As the weather warms, crime around the University starts increasing, bringing with it some unusual crimes and ones that happen more frequently.
A “peeping Tom” lurked March 28 in a Kolthoff Hall women’s rest room.
Kablia Thao, an English sophomore, said she went into the bathroom on the first floor about 5:30 p.m. to apply some lip gloss.
When she first went in the bathroom, Thao said she saw someone quickly move inside one of the stalls, but assumed it was someone changing clothes.
Thao said she was looking in the mirror when she saw a man peer over a partition to see a woman in the next stall.
“It’s kind of like seeing a pink elephant,” Thao said. “I was taken so off guard.”
When the man realized Thao saw what he was doing, he walked out of the bathroom.
Thao waited for the woman to get out of the stall to tell her what happened.
Then, as Thao was describing to some friends in the hallway what had just happened, the man walked by the group.
One of Thao’s friends followed him as she called University police.
Steve Johnson, deputy police chief for the University, said these kinds of incidents don’t happen often, but they do occasionally.
“This guy could have passed for a student,” Thao said.
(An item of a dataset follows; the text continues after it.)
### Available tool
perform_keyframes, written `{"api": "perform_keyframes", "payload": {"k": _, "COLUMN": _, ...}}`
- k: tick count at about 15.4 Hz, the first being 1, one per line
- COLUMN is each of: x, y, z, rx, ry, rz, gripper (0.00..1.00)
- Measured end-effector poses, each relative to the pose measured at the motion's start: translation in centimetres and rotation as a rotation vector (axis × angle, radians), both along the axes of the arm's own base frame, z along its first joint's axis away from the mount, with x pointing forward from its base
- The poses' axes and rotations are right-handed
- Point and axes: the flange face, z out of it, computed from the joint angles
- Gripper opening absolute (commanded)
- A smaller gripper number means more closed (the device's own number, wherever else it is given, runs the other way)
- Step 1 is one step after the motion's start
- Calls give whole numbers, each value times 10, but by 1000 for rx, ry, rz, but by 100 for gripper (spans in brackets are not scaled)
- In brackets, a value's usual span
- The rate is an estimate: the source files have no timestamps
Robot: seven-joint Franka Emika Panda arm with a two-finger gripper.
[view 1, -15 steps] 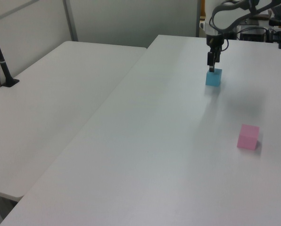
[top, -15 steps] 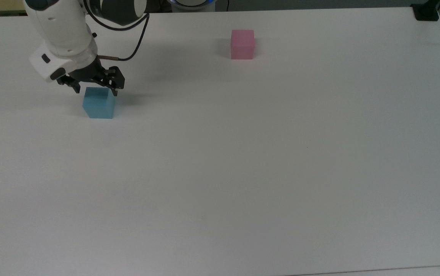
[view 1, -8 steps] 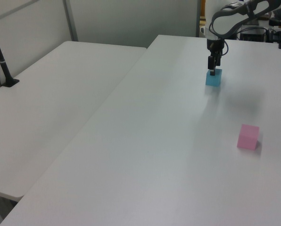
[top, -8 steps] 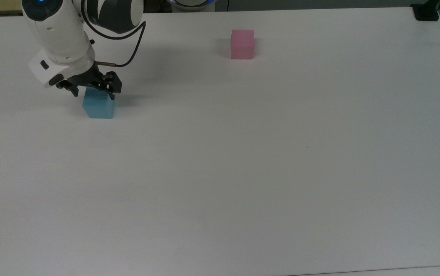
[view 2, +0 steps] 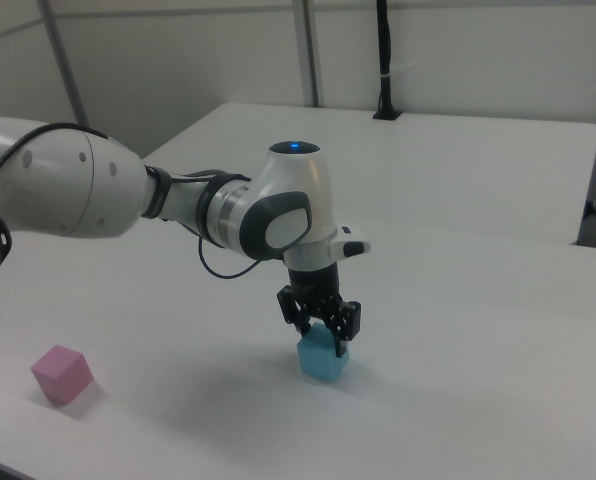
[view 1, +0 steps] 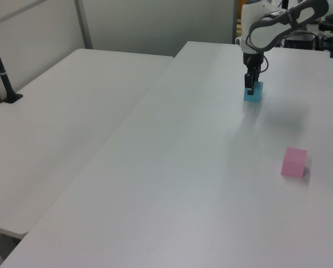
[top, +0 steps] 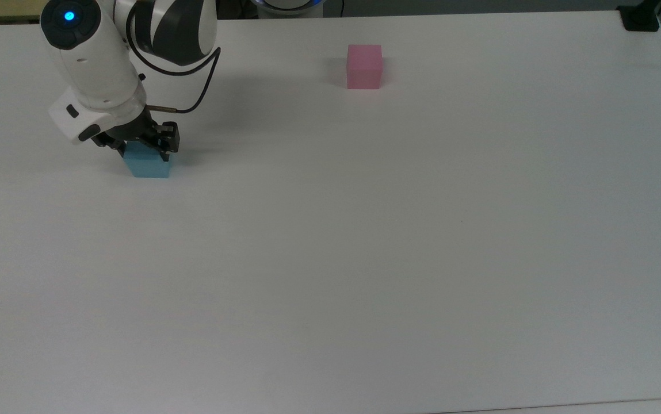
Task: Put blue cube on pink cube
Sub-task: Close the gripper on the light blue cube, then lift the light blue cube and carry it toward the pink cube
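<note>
The blue cube (top: 149, 167) rests on the white table (top: 365, 230) at the top view's left; it also appears as the blue cube (view 1: 254, 95) and the blue cube (view 2: 323, 362). My gripper (top: 143, 150) has come down over it from above, open, with one black finger on each side of the cube's upper part. The same straddle shows at the gripper (view 2: 320, 335) and the gripper (view 1: 249, 88). The pink cube (top: 364, 66) stands alone far to the top view's right, near the back edge, seen too as the pink cube (view 1: 294, 162) and the pink cube (view 2: 62, 373).
A black clamp base (top: 641, 17) sits at the table's far right corner in the top view. A second white table (view 1: 60, 106) adjoins on the left view's left, with a black pole (view 1: 1, 70) on it. The arm's cable (top: 201, 86) loops beside the wrist.
The gripper has descended from just above the blue cube to around its upper part, fingers still apart. Neither cube has moved.
</note>
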Motion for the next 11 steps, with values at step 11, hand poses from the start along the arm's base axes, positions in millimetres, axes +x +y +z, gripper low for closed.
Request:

It was his receding hairline that made him look older, she said.
My pregnant wife
Police on Saturday arrested a suspect for theft by swindle that happened March 28.
Scott LaRoque, an English sophomore, said he was walking on Harvard Street Southeast when a man approached him saying his car just broke down with his pregnant wife inside and he needed $60 for a tow.
It sounded suspicious, LaRoque said, but the man pointed over to “his” car with a woman in it and also said he already had talked with a parking attendant who knew the situation.
So LaRoque went over to ask the attendant. She said she didn’t know the man, who kept trying to talk over her insisting he had spoken with someone else.
In the end, LaRoque ended up giving him $40.
An hour later, LaRoque said, he realized he probably was not going to get his money back and called police.
LaRoque told his friends about the incident afterward, and Saturday one of his friends was on Walnut Street Southeast in front of Centennial Hall when she heard a man asking people for money and giving the same story about his car being broken down.
She immediately called LaRoque, who came down and positively identified him and called police.
According to the report, the man was transported to Hennepin County Jail on a charge of theft by swindle.
Johnson said this suspect has done this type of thing in the past and has had about 150 contacts, though not arrests, with police.
Busting up the Cupcake
Police responded to a call of a possible burglary in progress at Cupcake, a bakery on University Avenue Southeast, about 3:45 a.m. Sunday.
Kevin VanDeraa, owner of the shop, said this is the 10th time Cupcake has been broken into in less than two years.
A resident who lives above Cupcake called police upon hearing breaking glass, Johnson said.
Minneapolis and University police arrived to discover a glass patio door broken with a brick and another door open, Johnson said.
The canine unit searched the building and cleared it.
VanDeraa arrived and said nothing was taken or damaged other than the $550 glass door.